## What is required
Across the material below, how many lines contain the word "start"? Give only the number.

## Recorded information
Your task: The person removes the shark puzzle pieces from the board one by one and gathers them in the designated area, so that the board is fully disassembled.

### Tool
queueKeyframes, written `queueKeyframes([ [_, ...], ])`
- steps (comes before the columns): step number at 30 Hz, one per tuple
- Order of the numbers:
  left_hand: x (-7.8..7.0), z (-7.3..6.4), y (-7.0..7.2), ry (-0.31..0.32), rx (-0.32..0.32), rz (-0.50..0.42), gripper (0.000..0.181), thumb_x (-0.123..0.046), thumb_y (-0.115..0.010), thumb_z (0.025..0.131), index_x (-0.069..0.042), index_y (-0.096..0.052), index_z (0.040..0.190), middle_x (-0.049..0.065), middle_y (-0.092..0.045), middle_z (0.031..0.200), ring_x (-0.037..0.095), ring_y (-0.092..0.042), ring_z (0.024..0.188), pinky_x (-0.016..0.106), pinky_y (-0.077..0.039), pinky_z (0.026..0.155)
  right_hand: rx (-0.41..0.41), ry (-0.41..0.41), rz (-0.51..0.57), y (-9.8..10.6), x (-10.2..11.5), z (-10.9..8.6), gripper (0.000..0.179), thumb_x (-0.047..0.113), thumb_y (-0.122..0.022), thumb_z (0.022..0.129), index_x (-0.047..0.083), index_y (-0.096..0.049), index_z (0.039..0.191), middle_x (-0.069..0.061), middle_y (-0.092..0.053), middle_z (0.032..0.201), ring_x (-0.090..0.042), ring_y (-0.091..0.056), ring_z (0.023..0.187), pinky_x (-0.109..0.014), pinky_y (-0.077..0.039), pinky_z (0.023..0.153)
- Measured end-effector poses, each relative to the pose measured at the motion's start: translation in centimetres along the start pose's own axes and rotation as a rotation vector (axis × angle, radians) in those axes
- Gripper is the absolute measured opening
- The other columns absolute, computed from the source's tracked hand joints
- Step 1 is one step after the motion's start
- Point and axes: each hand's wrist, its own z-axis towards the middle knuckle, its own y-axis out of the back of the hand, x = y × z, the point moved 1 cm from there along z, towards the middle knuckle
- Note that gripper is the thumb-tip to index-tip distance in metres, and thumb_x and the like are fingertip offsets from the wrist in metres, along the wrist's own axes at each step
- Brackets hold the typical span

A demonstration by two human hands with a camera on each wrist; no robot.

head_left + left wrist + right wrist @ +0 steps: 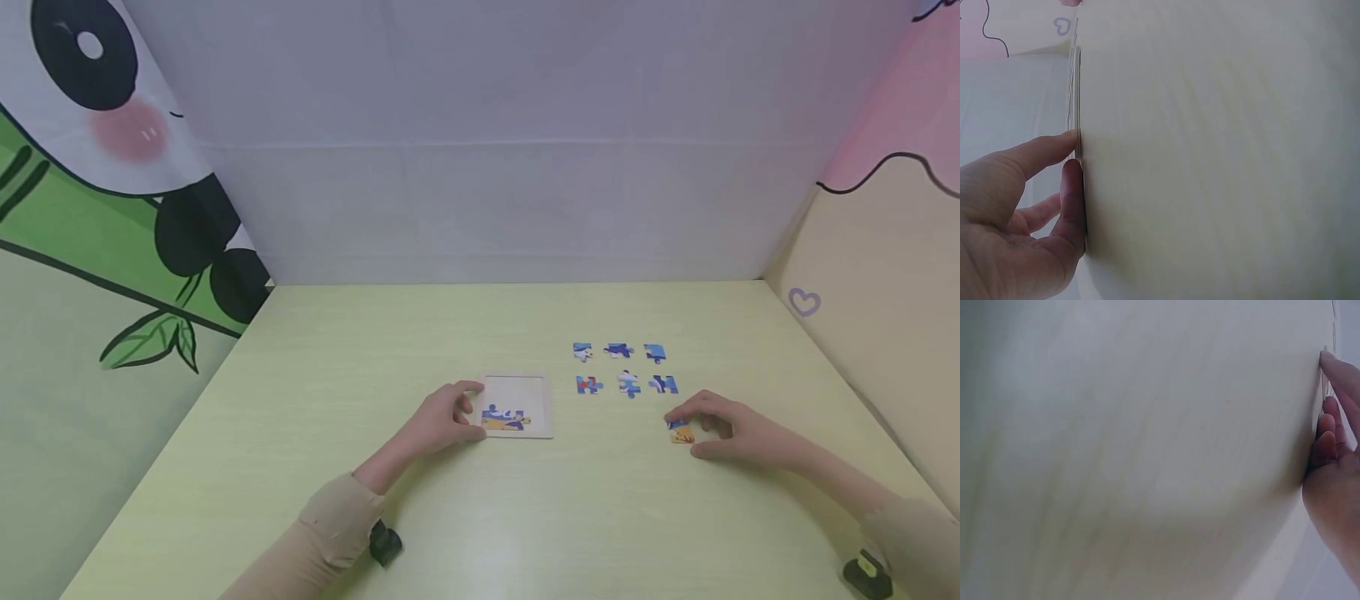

## Written response
2